YOUR TASK: Reproduce the records below exactly, but only between the lines holding "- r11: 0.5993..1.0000" and "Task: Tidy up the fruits", inclusive.

┄┄┄┄┄┄

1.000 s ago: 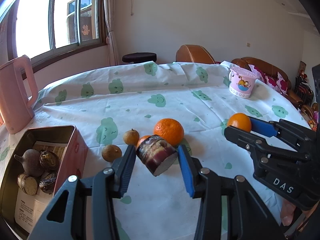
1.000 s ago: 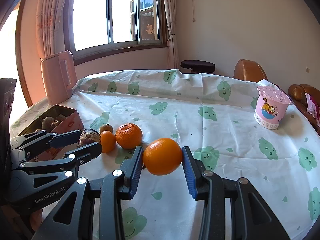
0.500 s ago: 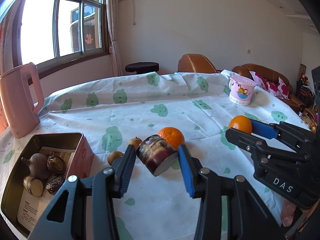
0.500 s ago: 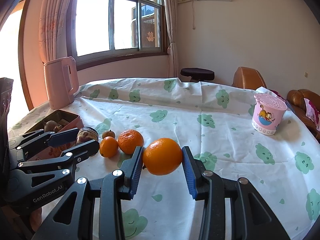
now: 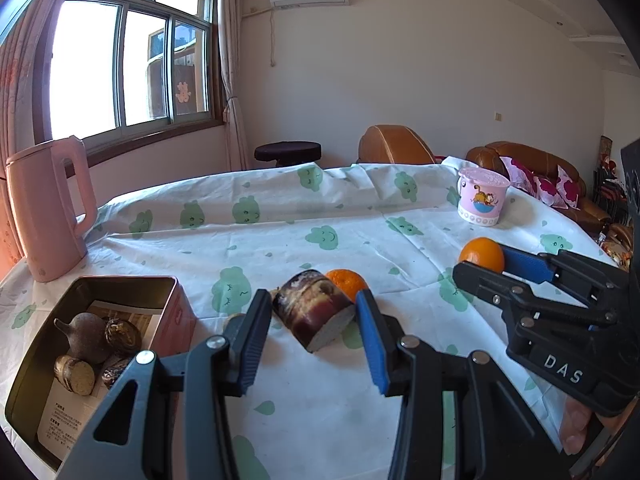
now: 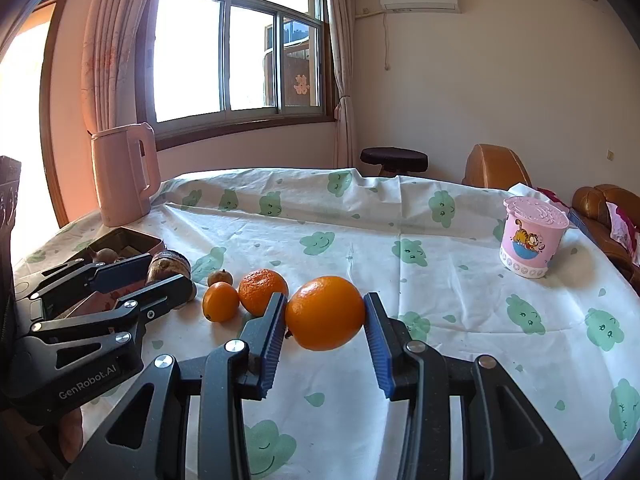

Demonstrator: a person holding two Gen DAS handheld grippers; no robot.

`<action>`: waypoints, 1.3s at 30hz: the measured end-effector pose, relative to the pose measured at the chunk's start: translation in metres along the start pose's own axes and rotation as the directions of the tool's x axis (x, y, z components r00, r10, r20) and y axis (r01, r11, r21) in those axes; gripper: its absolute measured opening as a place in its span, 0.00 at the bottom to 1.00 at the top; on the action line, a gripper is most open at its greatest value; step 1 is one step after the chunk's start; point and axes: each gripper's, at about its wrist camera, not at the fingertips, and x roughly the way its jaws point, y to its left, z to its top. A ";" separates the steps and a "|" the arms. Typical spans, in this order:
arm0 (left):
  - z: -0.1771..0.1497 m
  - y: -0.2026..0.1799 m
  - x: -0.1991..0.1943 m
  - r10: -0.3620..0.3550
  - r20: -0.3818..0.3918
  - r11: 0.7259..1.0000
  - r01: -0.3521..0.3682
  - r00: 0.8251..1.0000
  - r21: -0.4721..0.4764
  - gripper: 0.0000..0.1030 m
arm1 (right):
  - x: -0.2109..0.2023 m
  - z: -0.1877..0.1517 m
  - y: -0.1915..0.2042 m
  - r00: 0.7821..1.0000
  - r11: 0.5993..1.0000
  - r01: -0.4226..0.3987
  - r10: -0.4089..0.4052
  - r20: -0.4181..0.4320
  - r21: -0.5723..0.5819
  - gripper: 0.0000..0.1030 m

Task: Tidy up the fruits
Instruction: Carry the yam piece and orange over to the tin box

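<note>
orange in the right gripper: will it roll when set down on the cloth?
Probably. The orange is round and smooth, held only at its two sides by the right gripper, so nothing flat would stop it. The tablecloth looks soft and wrinkled, which may slow it. Release low.

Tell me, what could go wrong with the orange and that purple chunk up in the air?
The orange is round and smooth, pinched only at its sides by the right gripper, so it might slip out and roll across the cloth. The purple chunk sits tilted in the left gripper and could twist loose. The tin already holds several pieces, so dropping it in might knock them.
</note>
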 end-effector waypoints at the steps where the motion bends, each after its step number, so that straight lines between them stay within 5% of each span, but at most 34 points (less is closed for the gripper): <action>1: 0.000 0.000 -0.001 0.000 0.005 1.000 0.000 1.000 0.000 0.44 | 0.000 0.000 0.000 1.000 1.000 0.001 -0.001 0.003 0.000 0.40; 39: -0.003 0.003 -0.031 0.054 0.160 0.998 -0.053 0.986 -0.015 0.44 | -0.028 -0.002 0.004 0.989 1.000 0.017 -0.014 0.149 -0.020 0.40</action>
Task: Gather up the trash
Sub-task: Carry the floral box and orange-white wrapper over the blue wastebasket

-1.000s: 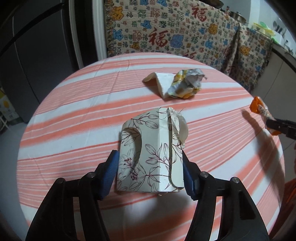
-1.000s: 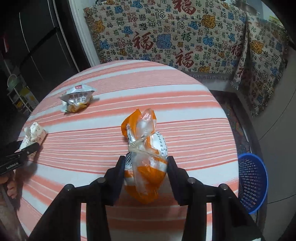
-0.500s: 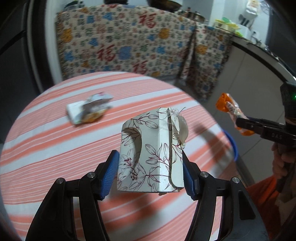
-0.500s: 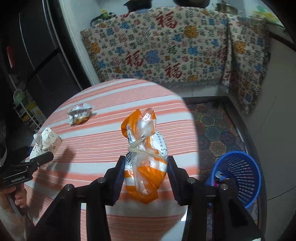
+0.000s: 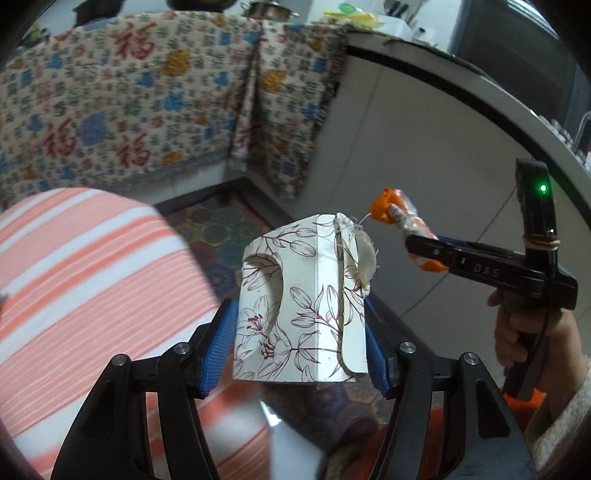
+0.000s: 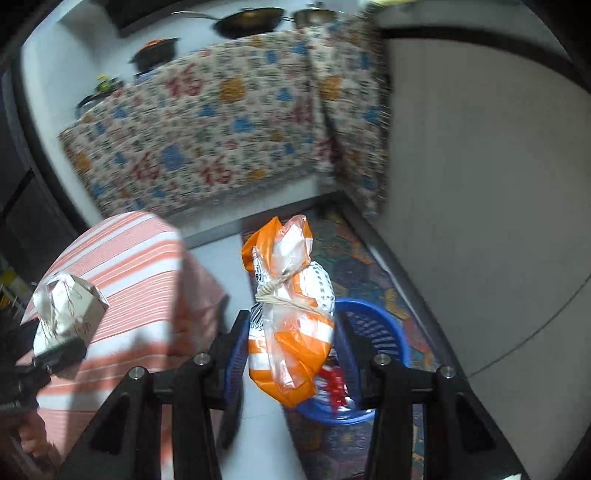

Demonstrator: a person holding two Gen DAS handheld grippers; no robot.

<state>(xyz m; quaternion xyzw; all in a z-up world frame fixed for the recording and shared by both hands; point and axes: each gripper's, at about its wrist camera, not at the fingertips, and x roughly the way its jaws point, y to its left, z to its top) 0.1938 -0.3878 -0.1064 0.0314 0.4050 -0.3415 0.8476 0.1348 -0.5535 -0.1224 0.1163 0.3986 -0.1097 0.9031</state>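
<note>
Trash I count as two pieces: one floral paper box [image 5: 303,314] pinched in my left hand-held gripper [image 5: 301,345], beside the striped worktop [image 5: 85,273]. One orange plastic bag [image 6: 291,325] sits clamped in my right hand-held gripper [image 6: 290,354], just above one blue basket [image 6: 384,332] on the floor.

We count two grippers in play: the left gripper [image 5: 301,341] and the right gripper [image 6: 291,350]. Each carries one piece of trash, so that's two pieces in the air: one floral paper box [image 5: 301,306] and one orange-and-clear plastic bag [image 6: 291,321] tied off with string. One blue basket [image 6: 373,332] is on the floor, with something red inside that we can't count. One round table [image 5: 85,266] with one striped cloth. Two patterned blankets [image 6: 207,140] hang side by side, we think. On the counter above we make out one dark pan [image 6: 247,22] and two pots [image 6: 155,51].
</note>
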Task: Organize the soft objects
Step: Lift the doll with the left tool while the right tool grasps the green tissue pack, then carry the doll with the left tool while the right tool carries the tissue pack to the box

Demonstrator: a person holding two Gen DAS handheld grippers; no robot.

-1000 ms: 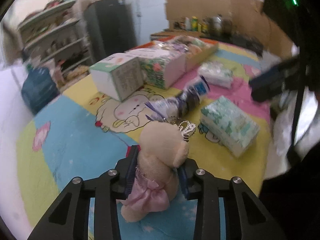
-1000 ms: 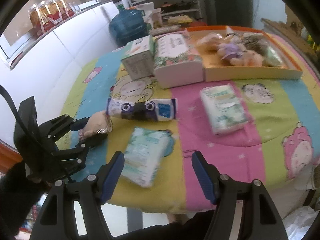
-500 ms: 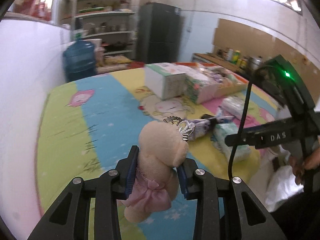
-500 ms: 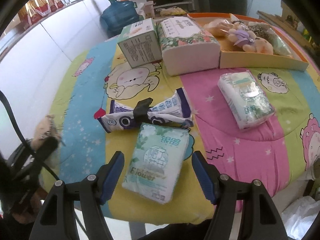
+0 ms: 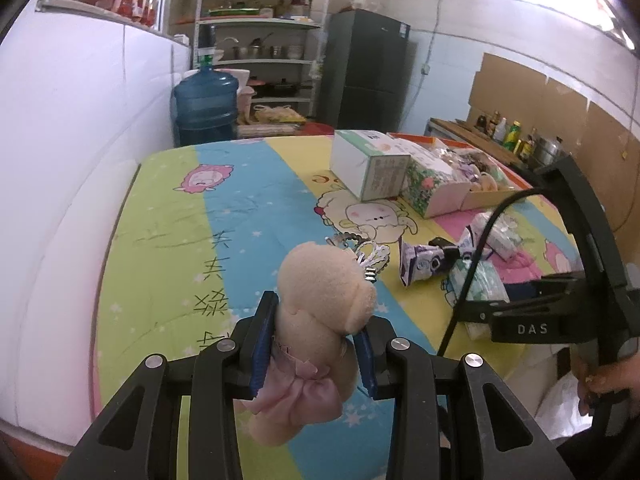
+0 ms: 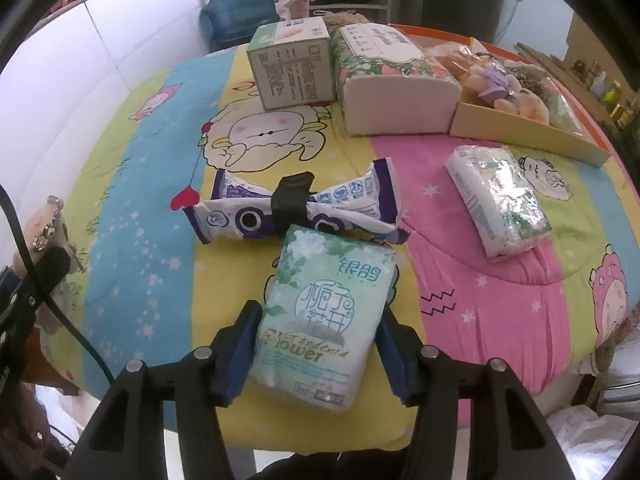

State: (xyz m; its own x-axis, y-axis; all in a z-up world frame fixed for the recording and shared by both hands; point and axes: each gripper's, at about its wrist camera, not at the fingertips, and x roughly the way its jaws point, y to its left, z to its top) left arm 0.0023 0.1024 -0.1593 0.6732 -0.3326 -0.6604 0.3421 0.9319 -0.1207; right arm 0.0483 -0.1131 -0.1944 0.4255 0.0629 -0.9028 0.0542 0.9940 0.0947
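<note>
Left gripper (image 5: 316, 350) is clamped on a beige plush toy (image 5: 324, 300) with a pink bow, held clear above the near-left part of the cartoon-print cloth (image 5: 240, 224). Centre: a purple-white pack (image 6: 296, 210) cinched by a black band lies just beyond the green tissue pack (image 6: 324, 320); right gripper (image 6: 318, 354) straddles that pack's near end, jaws closing, pads at its sides, firm contact unclear. Further right lies a second tissue pack (image 6: 498, 204); far right, an orange tray (image 6: 532, 132) holding plush toys.
</note>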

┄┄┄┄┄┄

COMPLETED TASK:
  - r11: 0.5993..1.0000
  - r01: -0.4226..0.3987
  - r10: -0.4089..0.4052
  - r20: -0.4181..0.4320
  - r21: -0.5723..0.5819
  - gripper: 0.0000..0.1030 m

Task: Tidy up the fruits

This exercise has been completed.